The (b) clause in the original question suggests that one should do it with lots of external storage and a few  hundred bytes of memory.

The pigeonhole idea can be adapted to use either multiple passes or lots of external storage (equal to the original file) successfully.

Multiple passes:
Conceptually divide the original data into 16 ranges, each 2^28 in length.  By the pigeonhole principle, at least one of these ranges will contain more than 2^28 entries.  Scan through the file, count the elements in each range (with a 64-byte array of 16 32-bit ints) until you find a range with more than 2^28 entries.

Now you do the same thing, except now we know that at least one of the 16 ranges of size 2^24 within the 2^28 range of interest will contain more than 2^24 entries.  Scan through the whole file until you find the right range of size 2^24.  And so on.

Doing it dividing by 16 each time will result in ceil(32/4) = 8 passes through the original datafile.  Instead dividing by 128 each time (requiring 512 bytes) will result in ceil(32/7) = 5 passes.

Using External Storage:
Do the same as above, except as you scan through you create 16 files, each with the contents of each range.  As soon as a file reaches 2^28+1 entries, stop the scan and delete the other files.  Now do the same recursion into this file, looking for a 2^24 range with at least 2^24+1 entries.

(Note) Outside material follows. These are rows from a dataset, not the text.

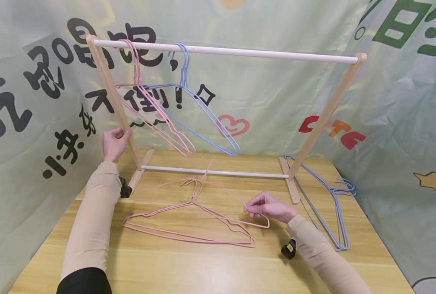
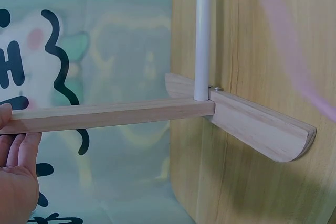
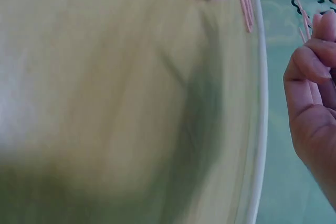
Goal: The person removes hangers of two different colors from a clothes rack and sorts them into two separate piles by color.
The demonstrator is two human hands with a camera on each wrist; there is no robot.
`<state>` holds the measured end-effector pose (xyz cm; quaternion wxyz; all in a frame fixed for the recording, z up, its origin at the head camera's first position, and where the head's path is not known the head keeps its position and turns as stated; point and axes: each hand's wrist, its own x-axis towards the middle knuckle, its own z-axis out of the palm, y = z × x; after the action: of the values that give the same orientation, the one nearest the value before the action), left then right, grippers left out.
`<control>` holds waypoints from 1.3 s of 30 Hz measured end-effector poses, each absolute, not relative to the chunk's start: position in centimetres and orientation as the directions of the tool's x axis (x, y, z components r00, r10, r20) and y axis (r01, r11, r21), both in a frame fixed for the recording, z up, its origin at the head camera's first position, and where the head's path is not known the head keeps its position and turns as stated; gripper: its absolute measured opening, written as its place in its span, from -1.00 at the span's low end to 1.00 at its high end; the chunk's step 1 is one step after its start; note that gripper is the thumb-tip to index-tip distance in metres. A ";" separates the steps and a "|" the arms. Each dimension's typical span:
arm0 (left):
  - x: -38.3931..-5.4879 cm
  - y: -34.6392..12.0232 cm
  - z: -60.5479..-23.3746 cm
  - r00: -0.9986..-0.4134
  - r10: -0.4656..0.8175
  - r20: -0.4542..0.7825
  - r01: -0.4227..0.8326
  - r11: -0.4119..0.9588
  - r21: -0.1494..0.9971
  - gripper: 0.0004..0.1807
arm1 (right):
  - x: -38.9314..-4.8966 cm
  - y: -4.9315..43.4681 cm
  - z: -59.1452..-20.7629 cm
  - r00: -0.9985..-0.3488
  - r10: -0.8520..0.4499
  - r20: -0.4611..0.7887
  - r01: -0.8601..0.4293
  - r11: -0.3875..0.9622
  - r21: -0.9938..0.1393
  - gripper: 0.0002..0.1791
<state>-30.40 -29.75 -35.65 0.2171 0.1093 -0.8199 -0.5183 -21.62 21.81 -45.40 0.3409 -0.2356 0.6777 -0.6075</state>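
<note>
My left hand (image 1: 115, 143) grips the left wooden post (image 1: 111, 87) of a clothes rack, thumb on one side and fingers on the other in the left wrist view. Low over the table, my right hand (image 1: 271, 207) pinches a thin pink clothes hanger (image 1: 268, 223) by one shoulder, its hook pointing towards the rack. Below and left of that hanger, more pink hangers (image 1: 188, 241) lie stacked on the table. From the rack's white top rod (image 1: 240, 52) hang pink hangers (image 1: 137, 73) at the left end, with blue hangers (image 1: 183, 73) to their right.
Several blue hangers (image 1: 338, 212) lie at the right, beside the rack's right foot (image 1: 290, 183). A white lower rod (image 1: 214, 172) joins the two feet close above the wooden table (image 1: 159, 269). Printed cloth (image 1: 269, 94) hangs behind and at both sides.
</note>
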 end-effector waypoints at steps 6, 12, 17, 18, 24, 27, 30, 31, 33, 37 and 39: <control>-30.5 -29.9 -35.8 -0.883 -0.407 0.233 0.037 0.435 0.900 -0.56 | -21.3 20.4 -46.4 -0.586 -0.790 -0.179 0.075 0.167 -0.983 -0.60; -30.5 -29.9 -35.9 -0.884 -0.408 0.230 0.032 0.437 0.899 -0.56 | -21.0 19.2 -47.1 -0.550 -0.816 -0.178 0.042 0.185 -0.982 -0.66; -30.3 -29.8 -35.8 -0.885 -0.407 0.228 0.030 0.436 0.899 -0.56 | -20.7 18.7 -47.4 -0.550 -0.818 -0.167 0.027 0.182 -0.983 -0.69; -30.3 -29.8 -35.8 -0.885 -0.407 0.227 0.030 0.436 0.899 -0.55 | -20.7 18.6 -47.4 -0.554 -0.815 -0.170 0.029 0.185 -0.982 -0.70; -30.5 -29.7 -35.8 -0.886 -0.409 0.219 0.024 0.432 0.902 -0.55 | -20.5 18.5 -46.8 -0.616 -0.763 -0.193 -0.077 0.302 -0.950 -0.74; -30.6 -29.7 -35.8 -0.886 -0.410 0.215 0.019 0.432 0.902 -0.55 | -20.5 18.4 -46.0 -0.676 -0.712 -0.191 -0.171 0.403 -0.899 -0.76; -30.5 -29.6 -35.7 -0.887 -0.409 0.214 0.021 0.427 0.904 -0.55 | -20.9 18.5 -44.7 -0.734 -0.661 -0.154 -0.230 0.457 -0.859 -0.74; -30.5 -29.6 -35.6 -0.888 -0.407 0.214 0.024 0.424 0.906 -0.55 | -21.2 18.6 -44.2 -0.748 -0.651 -0.130 -0.248 0.455 -0.855 -0.72; -30.4 -29.6 -35.6 -0.889 -0.403 0.216 0.029 0.421 0.907 -0.54 | -21.9 18.7 -43.0 -0.781 -0.619 -0.087 -0.258 0.446 -0.857 -0.70; -30.3 -29.6 -35.6 -0.884 -0.405 0.231 0.041 0.426 0.904 -0.56 | -23.6 18.8 -39.4 -0.850 -0.526 0.018 -0.261 0.391 -0.882 -0.67; -30.2 -29.6 -35.6 -0.880 -0.409 0.240 0.046 0.430 0.901 -0.57 | -24.4 18.6 -37.2 -0.881 -0.468 0.067 -0.253 0.348 -0.903 -0.67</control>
<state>-30.25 -29.63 -35.60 0.2179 0.1112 -0.8171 -0.5220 -24.43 18.56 -37.22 0.1019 -0.2213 0.8146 -0.5264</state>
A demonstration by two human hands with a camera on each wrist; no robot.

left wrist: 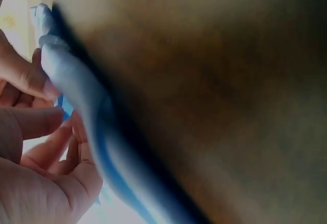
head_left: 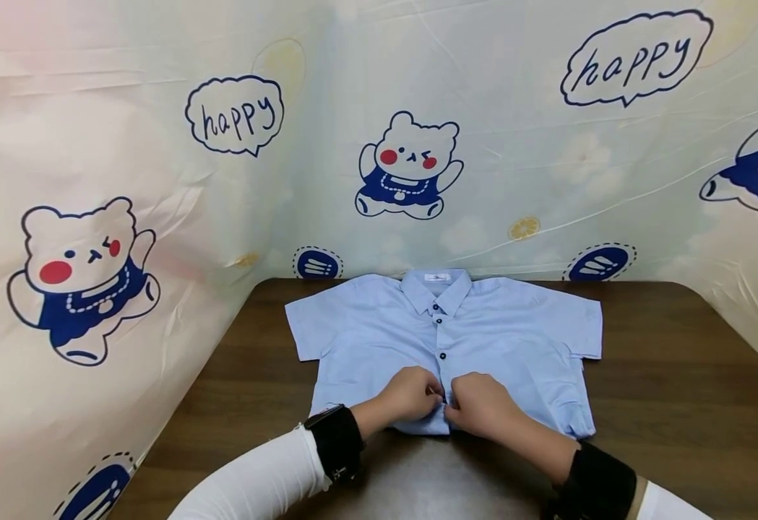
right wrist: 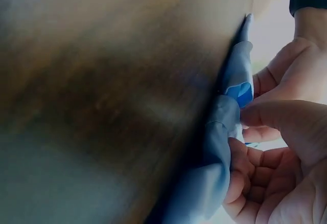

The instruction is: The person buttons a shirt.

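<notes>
Mostly, blue shirt (head_left: pixel 411 336) lies beyond left hand (head_left: pixel 410 393), right hand (head_left: pixel 483 403); both pinch it.

The left grip (head_left: pixel 411 393) and right grip (head_left: pixel 485 404) pinch a blue shirt (head_left: pixel 379 332) on a brown table (head_left: pixel 671 390).

Legible text consists of the word "happy", lettered in blue inside the left bubble (head_left: pixel 234 115) and again inside the right bubble (head_left: pixel 637 59) on the printed backdrop (head_left: pixel 515 159), while the white label (head_left: pixel 437 277) at the collar (head_left: pixel 418 293) of the blue shirt (head_left: pixel 372 325) is too small to read.
</notes>
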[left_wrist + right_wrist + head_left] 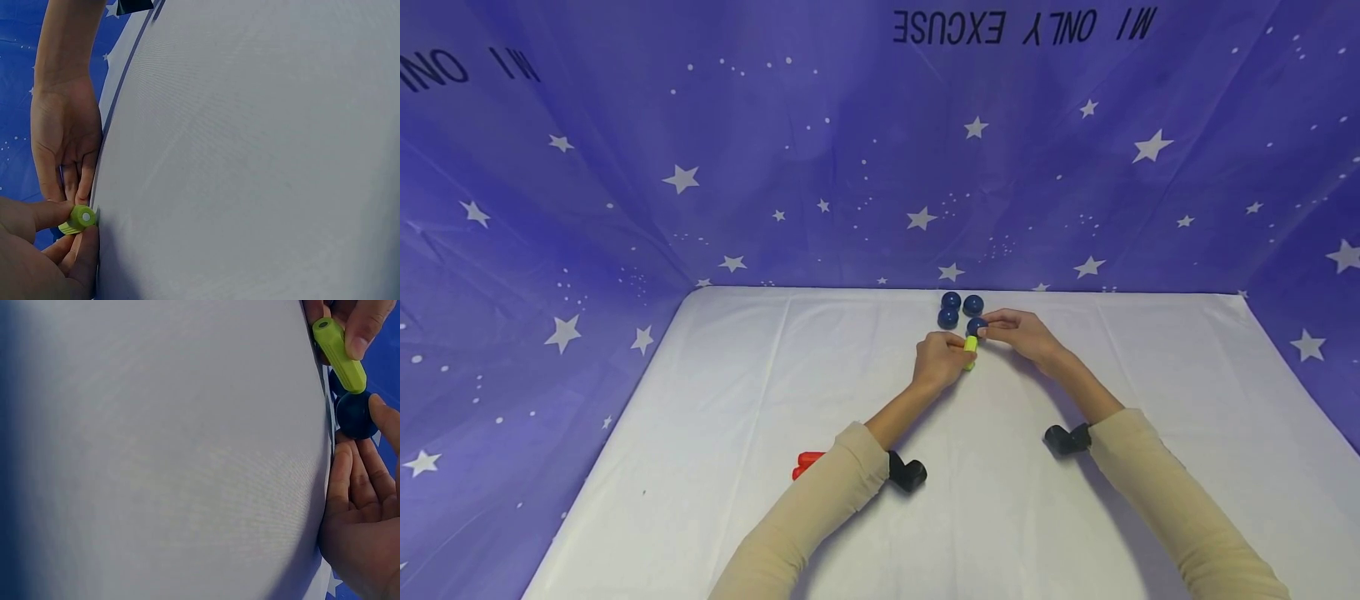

At first it will make a little less than full pass through the data, and during each pass it writes out as much data as it reads in. Then a second pass through 1/16 of the original data, then 1/256, etc.  1 + 1/16 + 1/256 + ... = 16/15, so assuming the process is I/O bound it will take a little longer than just copying the original file would, and you wouldn't get a significant speedup from breaking it down to 128 ranges.
>>>> The pigeonhole idea can be adapted to use either multiple passes or lots of external storage (equal to the original file) successfully.
Fine aproach ;-)


A maybe more pragmatically way is to sort the file by means of the operation system and have a simple loop until the first duplicate was found (I know I was cheating but I don't care).

Thanks for putting the effort and writing the detailed code.